PRIMAP2 is developed as free software on github, and you are welcome to participate! To make the development process smooth, we use a couple of tools and standards also known from other Python projects. In this section, we will describe these tools as well as the internal structure of the PRIMAP2 library to help you get started.

Quickstart#

Here’s how to set up a local environment for primap2 development and start developing in a nutshell.

  1. Clone the git repo locally. If you use an IDE like pycharm or Visual Studio Code, use your IDE to check out your fork from github. For pycharm, use git -> Clone… or VCS -> Check out from version control. Alternatively, if you are not using an IDE, clone using the git command line:

     $ git clone git@github.com:pik-primap/primap2.git
    
  2. Create the virtual environment. To separate your environment used for developing PRIMAP2 from your system python, create a virtual environment. After cloning, pycharm will automatically offer creating a virtual environment, just accept. Alternatively, you can use the command line:

    $ cd primap2/
    $ make virtual-environment
    
  3. Install pre-commit hooks. For static analysis tools and for enforcing a common code style, we use git hooks which are automatically executed before every commit. To install them for yourself, execute in the command line:

    $ make install-pre-commit
    

    You can immediately try the checks using:

    $ make lint
    
  4. Create a branch. It is best practice to do all of your development in git branches, which you can easily submit for inclusion into PRIMAP2 later. In pycharm, open the git tab, right-click on the local main branch and select New branch from selected…. Alternatively, you can use the git command line:

    $ git checkout -b name-of-your-bugfix-or-feature
    

    Now you can make your changes locally.
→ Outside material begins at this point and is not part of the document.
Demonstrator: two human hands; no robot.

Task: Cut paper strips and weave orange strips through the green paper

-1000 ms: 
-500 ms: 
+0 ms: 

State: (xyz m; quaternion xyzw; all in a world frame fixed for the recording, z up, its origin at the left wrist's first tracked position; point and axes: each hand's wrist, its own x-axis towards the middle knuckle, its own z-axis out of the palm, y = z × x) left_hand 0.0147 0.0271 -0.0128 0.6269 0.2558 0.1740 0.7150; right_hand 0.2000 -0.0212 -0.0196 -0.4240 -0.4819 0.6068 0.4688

  5. Run tests and format. Whenever you feel like it during development, and especially before committing, you can run the test suite of PRIMAP2. It consists of two parts: static analysis and formatting (called linting) and units tests. To run the static analysis and format your code, run:

     $ make lint
    

    If static analysis finds an error or an inconsistency, this will be highlighted in red in the terminal. If the formatting changes your code, it will also be highlighted in red. If you are unsure if any action from your side is necessary to pass linting, just run make lint twice in a row. If the second run highlights anything in red, you have to fix it yourself.

    To run the unit tests, run in the terminal:

     $ make test
    

    or use the function provided by your IDE for pytest. If any tests fail, this will be shown.

  6. Commit your changes. To commit your changes using pycharm, select the Commit tab, select the changed files, provide a commit message and use Commit and Push…. To do the same in the terminal, run:

     $ git add .
     $ git commit -m "Your detailed description of your changes."
     $ git push origin name-of-your-bugfix-or-feature
    

    Note that the commit will fail if your code does not pass make lint. You have to fix all issues listed by make lint before committing. You can try committing twice in a row to see if the linting could fix all issues by itself or if you have to fix something yourself.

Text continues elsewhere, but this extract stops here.